Precision Probes of a Leptophobic Z' Boson
Matthew R. Buckley, Michael J. Ramsey-Musolf

TL;DR
This paper shows how precision parity-violating deep inelastic scattering experiments can indirectly detect leptophobic Z' bosons with axial quark couplings, exploring new parameter space and testing models related to collider anomalies.
Contribution
It introduces a novel indirect method using parity-violating deep inelastic scattering to probe leptophobic Z' bosons with masses above 100 GeV.
Findings
Planned measurements can test previously unexplored parameter space.
The method can probe Z' models explaining collider anomalies.

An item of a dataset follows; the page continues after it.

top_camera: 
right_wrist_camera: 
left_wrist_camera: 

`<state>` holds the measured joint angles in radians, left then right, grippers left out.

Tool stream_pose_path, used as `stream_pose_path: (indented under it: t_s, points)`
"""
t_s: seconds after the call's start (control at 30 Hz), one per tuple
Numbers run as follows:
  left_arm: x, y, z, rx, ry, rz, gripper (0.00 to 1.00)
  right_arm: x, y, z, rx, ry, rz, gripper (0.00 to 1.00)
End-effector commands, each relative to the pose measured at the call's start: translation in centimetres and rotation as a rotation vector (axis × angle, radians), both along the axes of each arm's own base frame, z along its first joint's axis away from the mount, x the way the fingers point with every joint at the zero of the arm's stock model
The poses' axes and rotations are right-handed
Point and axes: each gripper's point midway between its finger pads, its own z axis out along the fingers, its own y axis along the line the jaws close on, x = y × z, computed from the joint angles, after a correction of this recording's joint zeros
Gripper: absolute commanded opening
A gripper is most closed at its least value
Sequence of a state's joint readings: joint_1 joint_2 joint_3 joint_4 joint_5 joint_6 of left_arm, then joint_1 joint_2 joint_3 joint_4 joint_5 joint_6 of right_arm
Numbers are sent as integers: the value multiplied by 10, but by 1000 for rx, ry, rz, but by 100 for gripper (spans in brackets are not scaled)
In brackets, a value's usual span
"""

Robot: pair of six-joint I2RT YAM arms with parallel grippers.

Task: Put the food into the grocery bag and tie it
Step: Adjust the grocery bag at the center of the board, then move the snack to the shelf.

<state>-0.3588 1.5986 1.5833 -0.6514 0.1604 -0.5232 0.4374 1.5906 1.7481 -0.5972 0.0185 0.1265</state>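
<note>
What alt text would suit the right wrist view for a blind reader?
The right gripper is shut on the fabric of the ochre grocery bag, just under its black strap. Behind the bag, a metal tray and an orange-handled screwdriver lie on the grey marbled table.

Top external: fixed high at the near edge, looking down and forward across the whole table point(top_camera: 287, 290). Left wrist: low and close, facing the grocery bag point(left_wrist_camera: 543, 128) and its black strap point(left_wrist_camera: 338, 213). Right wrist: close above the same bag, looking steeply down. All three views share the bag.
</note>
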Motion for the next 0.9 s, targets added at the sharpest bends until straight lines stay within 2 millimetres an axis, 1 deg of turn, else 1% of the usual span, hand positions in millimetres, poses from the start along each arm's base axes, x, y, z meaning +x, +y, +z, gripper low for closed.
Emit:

Sensitive to Z' bosons with axial quark couplings.
Abstract
Extensions of the Standard Model that contain leptophobic Z' gauge bosons are theoretically interesting but difficult to probe directly in high-energy hadron colliders. However, precision measurements of Standard Model neutral current processes can provide powerful indirect tests. We demonstrate that parity-violating deep inelastic scattering of polarized electrons off of deuterium offer a unique probe leptophobic Z' bosons with axial quark couplings and masses above 100 GeV. In addition to covering a wide range of previously uncharted parameter space, planned measurements of the deep inelastic parity-violating eD asymmetry would be capable of testing leptophobic Z' scenarios proposed to explain the CDF W plus di-jet anomaly.